### Prompt
Give the number of lines in the following entries that contain the word "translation", with nothing added.

___

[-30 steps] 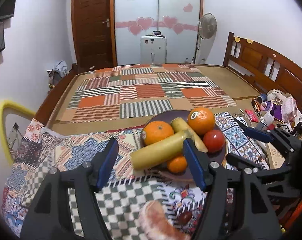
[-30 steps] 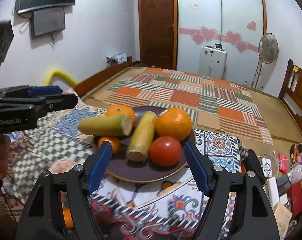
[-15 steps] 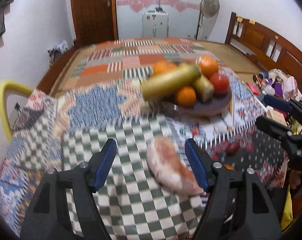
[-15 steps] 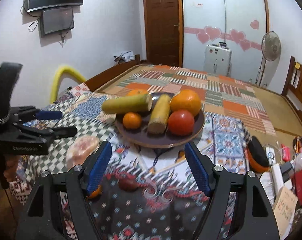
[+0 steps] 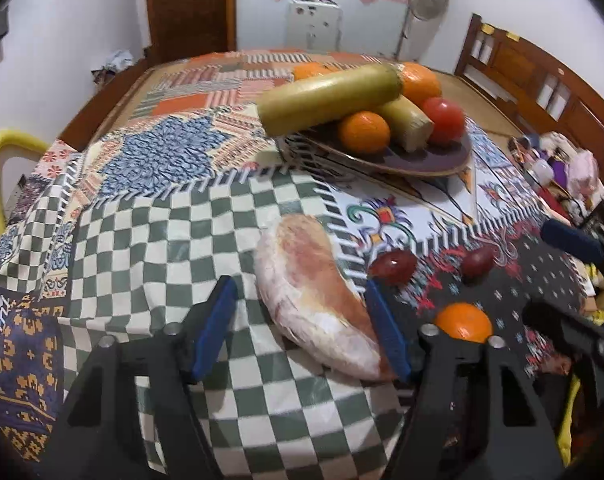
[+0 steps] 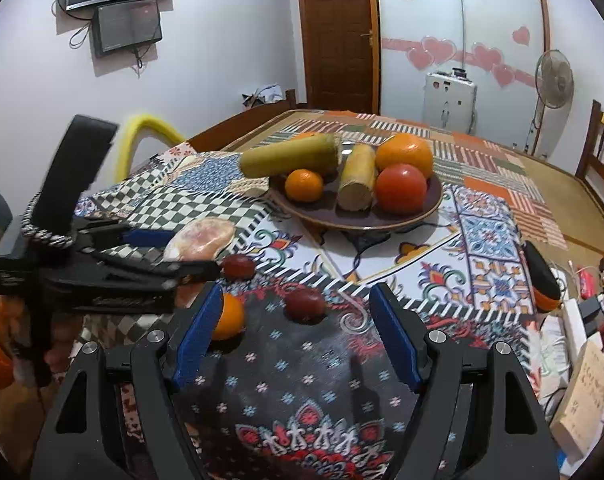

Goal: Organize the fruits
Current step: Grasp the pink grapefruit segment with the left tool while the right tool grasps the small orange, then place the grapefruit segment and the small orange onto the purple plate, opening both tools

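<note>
A dark plate (image 5: 429,162) (image 6: 365,222) holds oranges, a red tomato (image 6: 399,188) and two yellow-green stalks (image 5: 329,98). A pink peeled pomelo wedge (image 5: 315,296) (image 6: 202,238) lies on the checked cloth. My left gripper (image 5: 300,322) is open, with its fingers on either side of the wedge's near end. Two dark red fruits (image 5: 393,266) (image 6: 303,304) and a small orange (image 5: 463,322) (image 6: 228,316) lie loose on the dark cloth. My right gripper (image 6: 296,336) is open and empty above the dark cloth, near the closer red fruit.
The patchwork tablecloth (image 5: 166,152) covers the table. A yellow chair back (image 5: 2,152) stands at the left. Clutter and boxes (image 6: 581,380) lie off the table's right edge. A bed with a striped mat (image 6: 481,152) is behind.
Both grippers have pulled back from the plate and lowered. My left gripper now straddles the pomelo wedge. My right gripper now faces the loose fruits on the dark cloth.
</note>
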`<state>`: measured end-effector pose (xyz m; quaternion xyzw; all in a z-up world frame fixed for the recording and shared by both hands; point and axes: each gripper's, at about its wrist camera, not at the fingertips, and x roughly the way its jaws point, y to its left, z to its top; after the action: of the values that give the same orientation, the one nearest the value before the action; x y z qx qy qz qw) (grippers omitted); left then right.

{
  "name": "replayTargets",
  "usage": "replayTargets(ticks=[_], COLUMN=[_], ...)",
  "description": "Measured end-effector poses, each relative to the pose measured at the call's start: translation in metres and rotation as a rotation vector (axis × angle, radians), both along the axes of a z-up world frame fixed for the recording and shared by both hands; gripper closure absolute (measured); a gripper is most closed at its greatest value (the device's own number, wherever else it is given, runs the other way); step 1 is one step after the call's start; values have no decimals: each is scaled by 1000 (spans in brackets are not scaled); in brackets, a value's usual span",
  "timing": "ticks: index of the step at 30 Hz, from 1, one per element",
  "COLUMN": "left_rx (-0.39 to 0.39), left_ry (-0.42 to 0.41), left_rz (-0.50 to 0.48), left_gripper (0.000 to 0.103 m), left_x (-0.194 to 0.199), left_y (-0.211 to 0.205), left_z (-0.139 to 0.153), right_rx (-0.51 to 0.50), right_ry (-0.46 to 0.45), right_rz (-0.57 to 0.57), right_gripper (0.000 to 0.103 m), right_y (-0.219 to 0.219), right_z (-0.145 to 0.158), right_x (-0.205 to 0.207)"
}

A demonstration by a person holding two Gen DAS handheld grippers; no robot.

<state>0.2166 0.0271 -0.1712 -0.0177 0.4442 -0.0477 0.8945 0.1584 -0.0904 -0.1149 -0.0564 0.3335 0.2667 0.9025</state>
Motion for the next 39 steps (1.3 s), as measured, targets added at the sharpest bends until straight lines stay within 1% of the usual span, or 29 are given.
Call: replayTargets(ticks=[2, 3, 5, 8, 12, 15, 17, 19, 23, 26, 29, 34, 39], left_rx=[13, 14, -14, -30, -46, -50, -42, -32, -39, -46, -44, -41, -29], left_ry=[-12, -14, -8, 3, 1, -9, -19, -30, -45, -58, -78, -106, -152], left_rz=[3, 1, -17, -21, -13, -10, -11, -16, -21, -26, -41, -49, -62], left_gripper=[53, 54, 55, 59, 62, 65, 67, 69, 72, 78, 80, 82, 82], left_x=[-1, -2, -6, -14, -25, -33, -37, -42, -46, -48, -50, -48, -46], left_y=[1, 3, 11, 24, 36, 42, 43, 41, 40, 38, 34, 28, 22], left_z=[1, 1, 2, 2, 4, 5, 7, 10, 16, 21, 29, 42, 58], right_rx=[11, 18, 28, 41, 36, 22, 10, -2, -24, 6, 13, 24, 32], right_ry=[8, 12, 17, 23, 33, 55, 66, 79, 85, 98, 81, 38, 3], right_rz=[4, 6, 16, 39, 69, 91, 102, 113, 113, 118, 108, 86, 48], right_gripper=[30, 30, 30, 31, 35, 45, 54, 57, 70, 71, 71, 71, 71], right_y=[1, 2, 4, 9, 21, 30, 34, 39, 42, 38, 34, 25, 15], right_z=[-1, -1, -1, -2, -7, -14, -17, -21, -26, -25, -20, -6, 5], right_x=[-1, -1, -3, -8, -12, -12, -12, -12, -10, -8, -8, -5, 4])
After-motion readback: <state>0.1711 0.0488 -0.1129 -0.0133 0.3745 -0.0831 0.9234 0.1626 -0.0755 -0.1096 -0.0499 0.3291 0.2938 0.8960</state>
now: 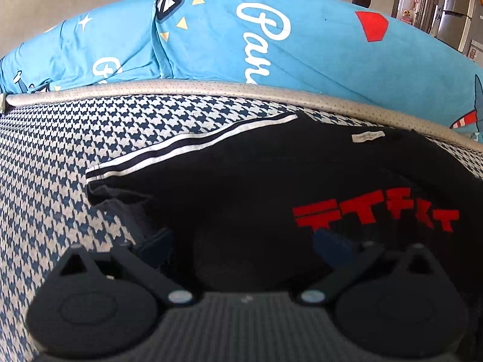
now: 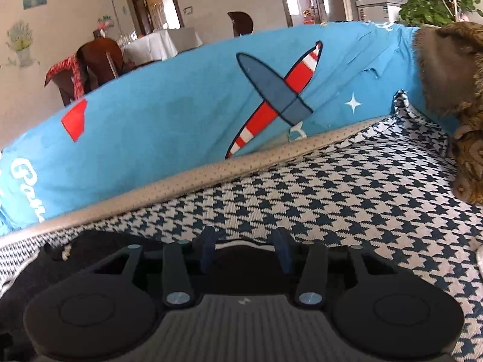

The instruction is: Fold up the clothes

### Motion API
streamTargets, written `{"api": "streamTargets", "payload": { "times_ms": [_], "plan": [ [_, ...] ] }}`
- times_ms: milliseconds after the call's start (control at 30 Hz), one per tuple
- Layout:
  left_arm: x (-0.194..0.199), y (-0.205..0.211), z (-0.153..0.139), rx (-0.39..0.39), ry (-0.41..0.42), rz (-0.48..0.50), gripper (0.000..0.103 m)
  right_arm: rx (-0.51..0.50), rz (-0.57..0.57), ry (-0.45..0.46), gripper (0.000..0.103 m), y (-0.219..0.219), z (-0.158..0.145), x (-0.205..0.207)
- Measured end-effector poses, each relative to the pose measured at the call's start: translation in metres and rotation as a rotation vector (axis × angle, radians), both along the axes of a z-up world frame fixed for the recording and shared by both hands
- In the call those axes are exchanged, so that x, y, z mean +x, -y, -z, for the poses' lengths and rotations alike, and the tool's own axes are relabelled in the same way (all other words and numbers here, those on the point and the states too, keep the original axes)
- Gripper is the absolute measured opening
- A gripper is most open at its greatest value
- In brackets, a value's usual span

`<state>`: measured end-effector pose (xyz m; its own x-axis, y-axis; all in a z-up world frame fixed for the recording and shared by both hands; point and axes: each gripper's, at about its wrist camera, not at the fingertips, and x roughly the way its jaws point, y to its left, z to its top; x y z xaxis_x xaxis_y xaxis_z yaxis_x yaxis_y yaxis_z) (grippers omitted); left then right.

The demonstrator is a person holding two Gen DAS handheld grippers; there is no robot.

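The black T-shirt (image 1: 241,181), soft, light and limp, lies on the houndstooth sofa seat (image 1: 60,157), so both the left tool (image 1: 241,247) and right tool (image 2: 246,250), standing apart and empty, should pinch its hem edges.

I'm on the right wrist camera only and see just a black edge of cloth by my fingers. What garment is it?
Observer: The left wrist view shows a black top with red lettering, lying on the houndstooth cover.
Operator: Where is the left gripper?
Observer: The left gripper is over the top's near part, jaws wide apart, pinching nothing visible.
Operator: Any landmark for the neck?
Observer: A white label lies near the far edge; a white-striped band runs left from there.
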<state>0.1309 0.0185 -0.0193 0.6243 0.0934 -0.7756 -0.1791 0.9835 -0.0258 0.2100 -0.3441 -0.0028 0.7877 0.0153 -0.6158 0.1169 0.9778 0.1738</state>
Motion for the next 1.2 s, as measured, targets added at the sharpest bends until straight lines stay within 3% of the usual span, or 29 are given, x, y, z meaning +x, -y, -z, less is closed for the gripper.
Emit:
{"api": "streamTargets", "payload": {
  "times_ms": [267, 567, 733, 800, 967, 1100, 1200],
  "plan": [
    [0.004, -0.001, 0.006, 0.007, -0.015, 0.0, 0.103, -0.089, -0.055, -0.018, 0.056, -0.009, 0.018, 0.009],
    [0.007, 0.002, 0.013, 0.014, -0.027, 0.006, 0.103, -0.21, -0.147, -0.024, 0.057, -0.025, 0.023, 0.014],
    [0.009, 0.004, 0.016, 0.018, -0.034, 0.009, 0.103, -0.218, -0.201, -0.024, 0.034, -0.03, 0.023, 0.013],
    [0.01, 0.004, 0.017, 0.021, -0.036, 0.01, 0.103, -0.241, -0.229, -0.023, 0.015, -0.035, 0.023, 0.012],
    [0.01, 0.004, 0.019, 0.024, -0.038, 0.011, 0.103, -0.276, -0.207, 0.018, 0.009, -0.044, 0.019, 0.007],
    [0.012, 0.004, 0.02, 0.03, -0.045, 0.012, 0.103, -0.252, -0.034, 0.138, 0.008, -0.036, -0.001, 0.004],
    [0.012, 0.004, 0.022, 0.039, -0.05, 0.013, 0.103, -0.228, 0.069, 0.177, 0.008, -0.032, -0.007, 0.005]
  ]
}}
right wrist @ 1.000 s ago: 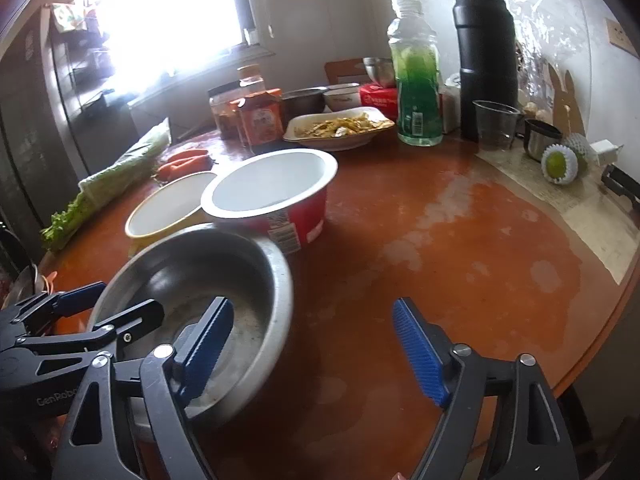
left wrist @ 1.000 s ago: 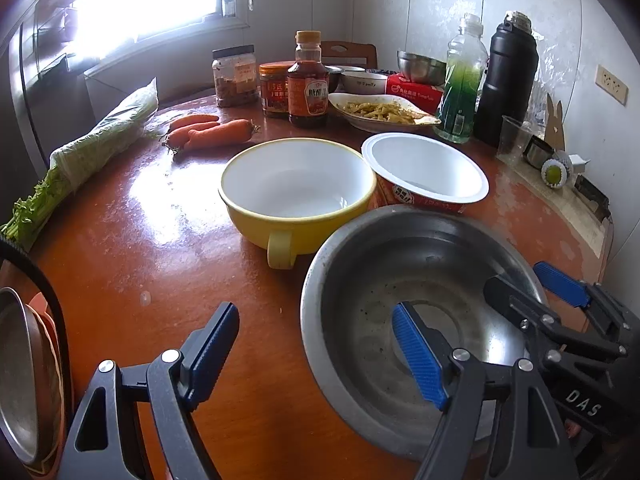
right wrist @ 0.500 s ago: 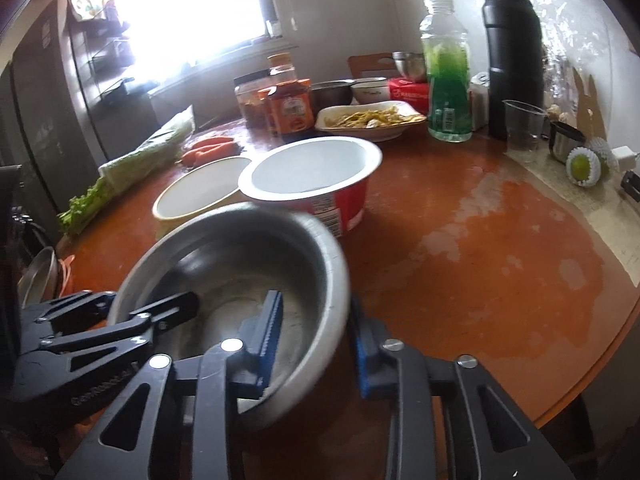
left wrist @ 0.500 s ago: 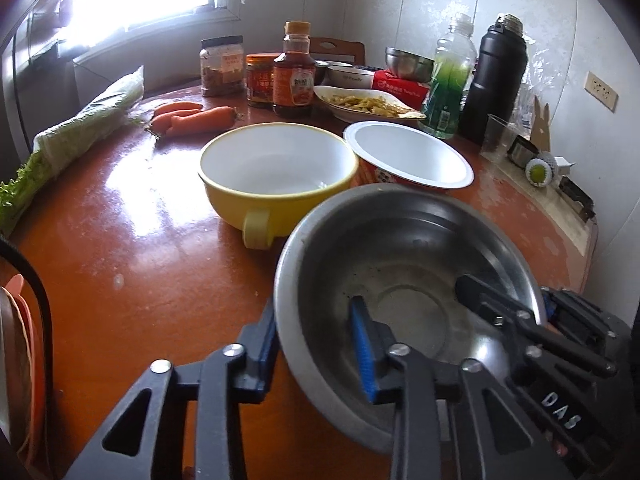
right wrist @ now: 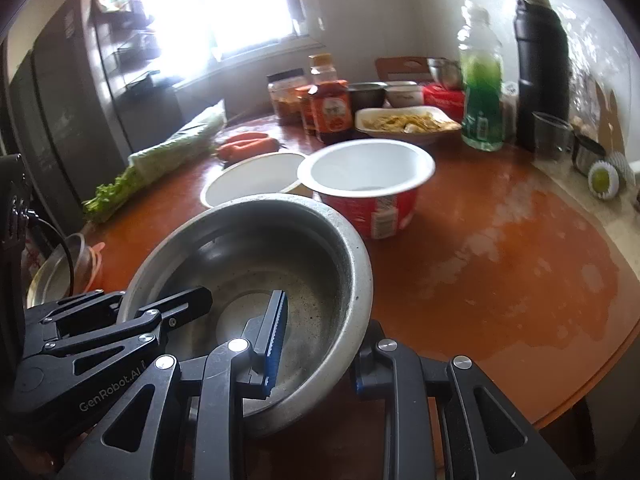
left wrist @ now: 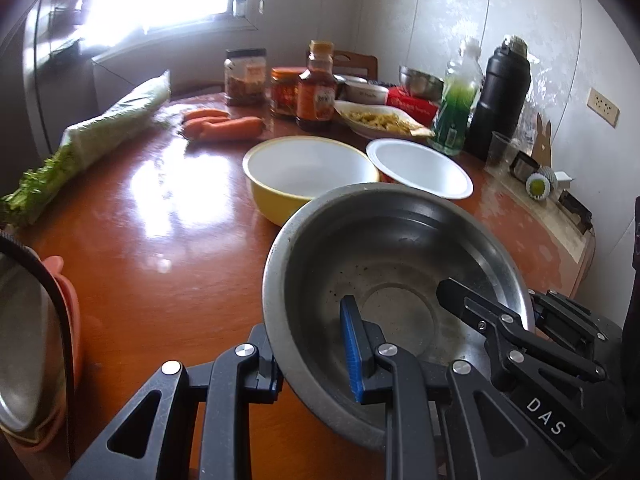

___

### Expected answer
2